That is shalom. That is what we were made for. Can you even imagine it for one moment?

In the beginning, fruitfulness and delight and work all flourish.

In the beginning, fruitfulness and delight and work all flourish.

But then— the deceitful serpent arrived and tempted Eve to believe that God was holding out on them. She looked at the fruit of the only tree in the garden God had declared off-limits, saw it to be delightful and desirable (in a cosmos overflowing with delightful and desirable!), believed the lie, and ate. Adam, the man created and called to name, stood there as a silent witness, failing to intervene, then happily complied when his wife offered him the fruit.

The word “disobedience” conjures up pictures of school kids writing, “I will not shoot paper-wads” 100 times on the blackboard. (Okay, I know they probably use a whiteboard now:-). We need to understand Adam and Eve’s disobedience as outright rebellion, a fist in the face of God, disbelief in his unyielding love. It is arrogant defiance of the command God has given them, a bold move to do life their own way. Shalom: the flourishing, harmony, wholeness, and fulfillment in God’s creation is destroyed.

Here is where we see connections to our idolatry and addictions. What do we want to do when shalom has been shredded? When we feel naked and ashamed, frightened and full of longing for the way things ought to be? Many of us do what Adam and Eve did — we try to restore shalom — on our own terms.

Indeed, as Satan promised, Adam and Eve gained knowledge, and here we see the first moment in history of body-contempt. “Their eyes were opened, and they knew that they were naked, so they sewed together fig leaves and made loincloths” (Gen. 3:7).
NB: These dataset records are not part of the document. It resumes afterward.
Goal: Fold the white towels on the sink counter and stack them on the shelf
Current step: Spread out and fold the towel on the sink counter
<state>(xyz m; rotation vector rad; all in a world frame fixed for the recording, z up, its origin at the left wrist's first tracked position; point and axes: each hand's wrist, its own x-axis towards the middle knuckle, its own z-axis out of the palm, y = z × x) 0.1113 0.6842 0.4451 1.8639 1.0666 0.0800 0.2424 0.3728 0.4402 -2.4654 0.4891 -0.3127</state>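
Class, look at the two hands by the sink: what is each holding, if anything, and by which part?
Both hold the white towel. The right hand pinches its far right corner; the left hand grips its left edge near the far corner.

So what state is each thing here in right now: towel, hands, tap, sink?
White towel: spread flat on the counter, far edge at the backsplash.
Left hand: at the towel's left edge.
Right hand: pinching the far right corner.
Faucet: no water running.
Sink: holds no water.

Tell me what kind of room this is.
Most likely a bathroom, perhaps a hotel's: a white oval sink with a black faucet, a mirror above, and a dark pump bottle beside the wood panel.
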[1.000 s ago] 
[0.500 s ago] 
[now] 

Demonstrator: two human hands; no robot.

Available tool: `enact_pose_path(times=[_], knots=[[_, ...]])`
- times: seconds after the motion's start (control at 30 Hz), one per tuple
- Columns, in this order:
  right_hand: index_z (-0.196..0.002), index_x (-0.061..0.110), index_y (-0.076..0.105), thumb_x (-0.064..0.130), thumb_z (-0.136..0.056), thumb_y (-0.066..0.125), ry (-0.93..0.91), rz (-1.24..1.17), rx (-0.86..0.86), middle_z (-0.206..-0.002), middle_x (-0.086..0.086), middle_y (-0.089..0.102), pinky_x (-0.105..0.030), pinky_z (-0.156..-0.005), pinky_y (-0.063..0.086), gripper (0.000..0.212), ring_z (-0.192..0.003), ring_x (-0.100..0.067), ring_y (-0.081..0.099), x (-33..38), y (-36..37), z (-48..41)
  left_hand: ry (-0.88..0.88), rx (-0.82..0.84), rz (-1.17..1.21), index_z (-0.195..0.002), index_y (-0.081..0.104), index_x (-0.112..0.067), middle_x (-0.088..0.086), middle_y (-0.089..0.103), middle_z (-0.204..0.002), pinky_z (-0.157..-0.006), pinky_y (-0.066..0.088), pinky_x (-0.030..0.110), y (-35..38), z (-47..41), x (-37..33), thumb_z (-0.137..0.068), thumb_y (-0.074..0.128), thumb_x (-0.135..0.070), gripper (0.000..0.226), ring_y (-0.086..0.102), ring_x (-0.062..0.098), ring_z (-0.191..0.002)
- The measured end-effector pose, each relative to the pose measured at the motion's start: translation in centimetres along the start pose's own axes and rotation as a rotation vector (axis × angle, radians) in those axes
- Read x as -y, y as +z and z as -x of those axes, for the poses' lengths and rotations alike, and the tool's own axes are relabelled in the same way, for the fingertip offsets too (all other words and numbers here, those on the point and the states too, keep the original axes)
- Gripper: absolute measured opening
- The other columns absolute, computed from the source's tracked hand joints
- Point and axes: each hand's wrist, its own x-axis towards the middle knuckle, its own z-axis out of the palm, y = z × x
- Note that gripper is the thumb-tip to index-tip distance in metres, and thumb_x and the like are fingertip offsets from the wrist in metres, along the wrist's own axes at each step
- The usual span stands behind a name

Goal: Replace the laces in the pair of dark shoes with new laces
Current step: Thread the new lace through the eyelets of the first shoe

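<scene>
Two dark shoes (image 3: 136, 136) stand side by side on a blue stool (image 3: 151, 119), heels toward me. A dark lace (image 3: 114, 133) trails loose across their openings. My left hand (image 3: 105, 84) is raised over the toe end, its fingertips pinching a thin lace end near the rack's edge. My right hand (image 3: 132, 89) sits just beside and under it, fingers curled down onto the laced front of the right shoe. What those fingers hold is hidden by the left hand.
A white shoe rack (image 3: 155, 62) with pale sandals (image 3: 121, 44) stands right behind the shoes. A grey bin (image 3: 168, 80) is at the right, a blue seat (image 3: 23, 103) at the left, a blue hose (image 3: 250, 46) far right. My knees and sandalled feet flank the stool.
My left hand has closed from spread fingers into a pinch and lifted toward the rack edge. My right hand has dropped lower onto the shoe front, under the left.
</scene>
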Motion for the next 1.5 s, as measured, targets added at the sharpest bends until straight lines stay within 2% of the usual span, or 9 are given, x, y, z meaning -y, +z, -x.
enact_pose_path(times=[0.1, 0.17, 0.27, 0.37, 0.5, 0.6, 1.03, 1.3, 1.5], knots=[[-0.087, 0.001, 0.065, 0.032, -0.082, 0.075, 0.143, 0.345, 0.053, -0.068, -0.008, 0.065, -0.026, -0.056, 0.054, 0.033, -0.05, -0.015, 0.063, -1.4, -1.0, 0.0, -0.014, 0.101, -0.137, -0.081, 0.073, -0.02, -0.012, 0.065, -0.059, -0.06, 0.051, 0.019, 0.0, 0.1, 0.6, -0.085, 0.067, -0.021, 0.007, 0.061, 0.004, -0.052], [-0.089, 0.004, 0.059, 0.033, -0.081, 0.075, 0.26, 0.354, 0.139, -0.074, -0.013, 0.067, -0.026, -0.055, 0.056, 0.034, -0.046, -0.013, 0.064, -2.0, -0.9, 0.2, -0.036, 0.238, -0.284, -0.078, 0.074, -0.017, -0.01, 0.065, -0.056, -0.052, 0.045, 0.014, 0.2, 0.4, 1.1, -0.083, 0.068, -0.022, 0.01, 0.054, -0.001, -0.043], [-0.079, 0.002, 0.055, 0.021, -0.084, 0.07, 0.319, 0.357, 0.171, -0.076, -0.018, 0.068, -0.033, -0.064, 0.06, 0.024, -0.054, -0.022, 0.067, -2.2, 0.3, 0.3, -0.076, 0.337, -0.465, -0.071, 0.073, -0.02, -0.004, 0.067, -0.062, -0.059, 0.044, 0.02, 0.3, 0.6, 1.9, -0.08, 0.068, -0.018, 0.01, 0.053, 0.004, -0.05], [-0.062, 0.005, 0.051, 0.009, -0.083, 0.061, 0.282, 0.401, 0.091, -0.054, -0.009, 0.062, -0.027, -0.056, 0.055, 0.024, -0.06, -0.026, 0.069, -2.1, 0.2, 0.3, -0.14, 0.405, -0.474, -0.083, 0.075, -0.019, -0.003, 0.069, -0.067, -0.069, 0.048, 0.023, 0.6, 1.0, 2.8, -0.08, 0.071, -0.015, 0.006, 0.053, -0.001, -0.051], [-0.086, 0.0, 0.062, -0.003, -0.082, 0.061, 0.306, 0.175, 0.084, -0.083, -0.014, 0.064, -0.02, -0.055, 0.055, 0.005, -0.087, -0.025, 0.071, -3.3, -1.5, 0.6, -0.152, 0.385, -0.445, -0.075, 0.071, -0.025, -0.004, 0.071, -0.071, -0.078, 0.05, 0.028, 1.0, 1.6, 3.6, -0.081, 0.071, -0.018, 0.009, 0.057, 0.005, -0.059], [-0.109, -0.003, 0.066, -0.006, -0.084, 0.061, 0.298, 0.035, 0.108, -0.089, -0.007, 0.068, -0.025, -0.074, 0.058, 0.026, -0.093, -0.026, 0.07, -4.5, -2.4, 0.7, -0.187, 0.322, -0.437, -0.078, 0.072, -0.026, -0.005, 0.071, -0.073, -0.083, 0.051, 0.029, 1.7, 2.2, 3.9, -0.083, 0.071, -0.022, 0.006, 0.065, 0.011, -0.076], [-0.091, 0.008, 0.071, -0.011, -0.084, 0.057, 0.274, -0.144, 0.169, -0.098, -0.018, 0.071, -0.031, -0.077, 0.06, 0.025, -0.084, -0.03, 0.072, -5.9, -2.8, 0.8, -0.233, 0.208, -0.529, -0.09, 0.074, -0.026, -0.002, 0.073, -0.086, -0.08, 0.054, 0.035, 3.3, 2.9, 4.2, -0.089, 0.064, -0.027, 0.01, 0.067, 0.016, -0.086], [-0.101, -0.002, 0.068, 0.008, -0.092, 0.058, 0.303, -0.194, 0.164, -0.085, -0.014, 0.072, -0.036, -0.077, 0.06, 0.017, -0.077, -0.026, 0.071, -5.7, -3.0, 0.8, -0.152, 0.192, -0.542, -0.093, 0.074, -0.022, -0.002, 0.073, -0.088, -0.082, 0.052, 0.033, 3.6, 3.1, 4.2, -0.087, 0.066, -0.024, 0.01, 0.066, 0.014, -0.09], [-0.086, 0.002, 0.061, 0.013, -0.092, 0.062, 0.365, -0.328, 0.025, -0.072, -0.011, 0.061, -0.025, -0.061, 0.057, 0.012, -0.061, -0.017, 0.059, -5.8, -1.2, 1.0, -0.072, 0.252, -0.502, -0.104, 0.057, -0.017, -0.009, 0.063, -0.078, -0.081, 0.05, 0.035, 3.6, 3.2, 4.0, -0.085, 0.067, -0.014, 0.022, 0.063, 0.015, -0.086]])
Have you ever constructed frail coverings of frail fig leaves in an attempt to deal with your shame? I have.

Adam and Eve knew their leaf-loincloths were flimsy, insufficient to cover their shame, so when the God whose constant presence they have enjoyed comes walking through the garden, they hid. Then they confessed their fear, then they blamed. Their disastrous attempts at restoring shalom, of regaining the joy and fulfillment of their lives, result in further alienation from God, His creation, and one another.

And finally, there are consequences to their sin. Both the man and the woman will struggle to bear fruit in the areas most unique to them. Dominion will be distorted into domination for the man; healthy desire will be distorted into controlling demand for the woman. For their own protection, they are sent from the garden. Forever their descendants will live “East of Eden.”

Sin, idolatry, and addiction all bear the components of broken shalom. They are all about healthy longing for whole relationships with God and others that has gone awry. We are naked and ashamed, and we try to cover ourselves — with clothes, work, ice cream, relationships, alchohol, volunteering — something, anything, that will make us “enough.” We don’t want God to see us, so we try to hide from him, isolating ourselves from any of his agents of reconciliation who might recognize the longing in our hearts and our desperate attempts to fill them. But at the same time, somewhere inside us is the sense that this is God’s fault. After all, Adam and Eve sinned, not us. Why do we have to suffer the consequences? We throw our fist in his face and indulge our desires, because we’ll just do whatever we want. We are left starving, thirsty, in the deep darkness of a broken well of our own making.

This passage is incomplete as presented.